Dad’s letters to his mom and siblings have been a treasured window into the person my dad was. He was a deeply caring man, who always took care of those he loved. Like so many other military men and women, he wished he could be home for the holidays, but he understood that he was doing something very important. He was fighting for freedom for our nation, and the nations around us who couldn’t fight for themselves. Dad’s sacrifice and the sacrifices of so many other military men and women have made so many freedoms possible, and yet, they themselves lose so much. It is something that we don’t always think about, and something I want to commend today.

Over the last 7 years, my family and Bob’s family have both been taking care our parents in one way or another. Sometimes the need is greater in one family and sometimes it is greater in the other. Taking care of other people is simply not a job that can be done by one person. As my sister, Alena says, “It takes a village.” During this 7 year journey we have taken, we have come to understand that some people are able to give more time, because of bosses that allow much flexibility, or jobs aren’t 9 to 5, or year round. Others cannot give as much time, and some don’t live here. Some can’t handle this type of work emotionally, and some can. Still, all of our adult family members have helped out in some way…as have some of the children.

There are many unsung heroes here, including my boss, Jim who allows me to have the time off to take my in-laws and my mom to the doctors appointments, and to do other important things that their needs require. Without Jim, none of this would have been possible…truly!! Other family members come to mind, when I think of those who have selflessly given of themselves…often setting aside their own interests to help another person who can’t do this alone. My sister, Cheryl, my sister-in-law, Brenda, and my daughters, Corrie and Amy, and my husband, Bob have all been there steadily through these 7 years, and Bob’s Aunt Margee, who comes to sit with her sister, my mother-in-law whenever we need her. I have to wonder how we managed before Margee retired. And of course, Bob’s niece, Machelle, who comes down from Powell to cut my in-laws’ hair, perm my mother-in-laws hair, and do much maintenance work around the house, and Bob’s cousin’s daughter, Stasi, who loves to come to visit and help my in-laws around the house. What a special girl she is. Our other sisters, sisters-in-law, brothers-in-law, and their families have done as much as they were able, and their help has also been invaluable through these past 7 years. Truly, I could go on forever, but there isn’t room, so I hope you all know how much you mean to me and how much your help as meant to all of us.

There are also 4 people who were tremendous help especially during the years we were taking care of my dad, and to this day, as much as they are able. My grandchildren, Chris, Shai, Caalab, and Josh started caregiving at the tender ages of 10, 10, 9, and 8. That kind of help is almost unheard of at that age. Chris and Shai work now, and are not able to help as much as they did, but they still help whenever they can, and enjoy spending time with their grandparents just to visit as well. Caalab and Josh don’t work yet, so they are more able to come along now, and Josh has especially shined in the most recent care of his great grandmother, my mother-in-law, since they seem to have a connection. She responds so well to him, and they love each other very much. He pretty much won’t let his brother, Chris do very much for her, because he really wants to do it.

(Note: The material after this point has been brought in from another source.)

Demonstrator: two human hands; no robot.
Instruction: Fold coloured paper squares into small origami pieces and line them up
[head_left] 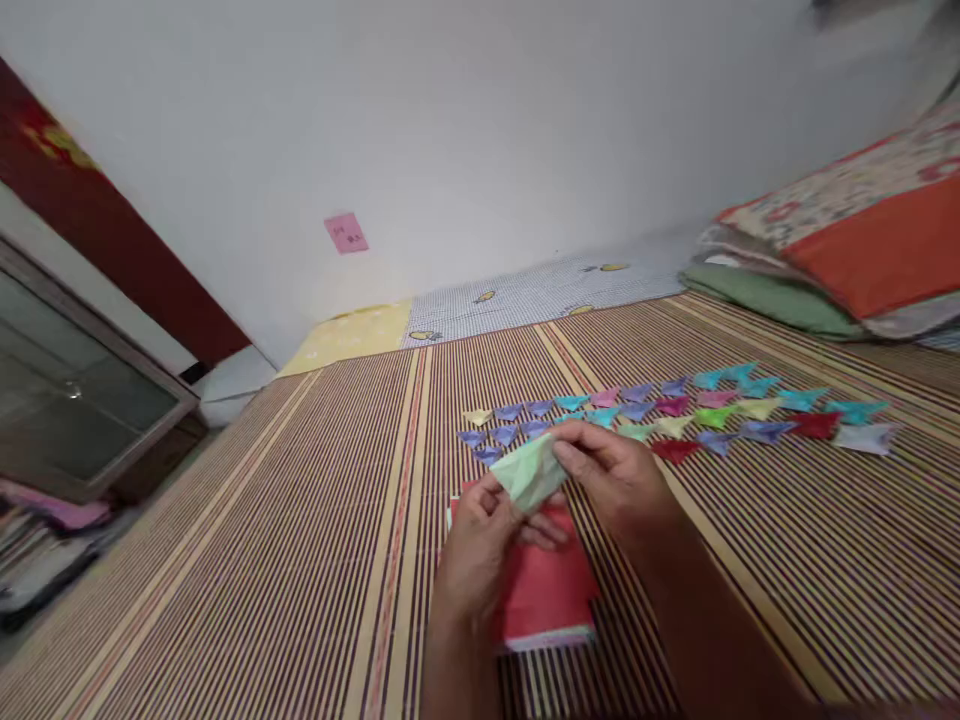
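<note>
Holds a pale green paper [529, 475], folded and slightly creased, raised over the far end of a red paper stack [551, 590]. Spans the gap between both hands, with neither nearer than the other: meets the left hand [480, 540] at the lower left and the right hand [619, 480] at the right end. Runs slantwise in its long axis, from the left side of the red paper stack up toward the far right of it.

Pinches the paper's right end between thumb and fingertips in the right grip, just beyond the far right corner of the red paper stack. Clasps the lower left edge in the left grip, over the left side of that stack, with some fingers reaching beneath the paper and above the red sheets. Cannot tell the exact inner folds, too soft in focus.

Beyond the red paper stack and far off to its right, rows of small folded papers [716, 417] in many colours. Beneath the stack, a striped mat [322, 540]. Well beyond to the right, folded bedding [877, 245]; far beyond to the left, a pink note [346, 233] on the wall [480, 120].
</note>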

It really does take a village to care for an aging parent or other loved one who is ill, and until you have been a caregiver, you just can’t understand how much work it is. There is no “unimportant person” and even the smallest contribution is a major help. Yes, it takes a village to care for another person who cannot care for themselves, and when it comes to villages, I have to say that I have been a part of 2 of the best villages ever put together to get 2 families through some of the worst health crisis situations you can imagine. Villages just don’t get better than these. Thank you ALL!!!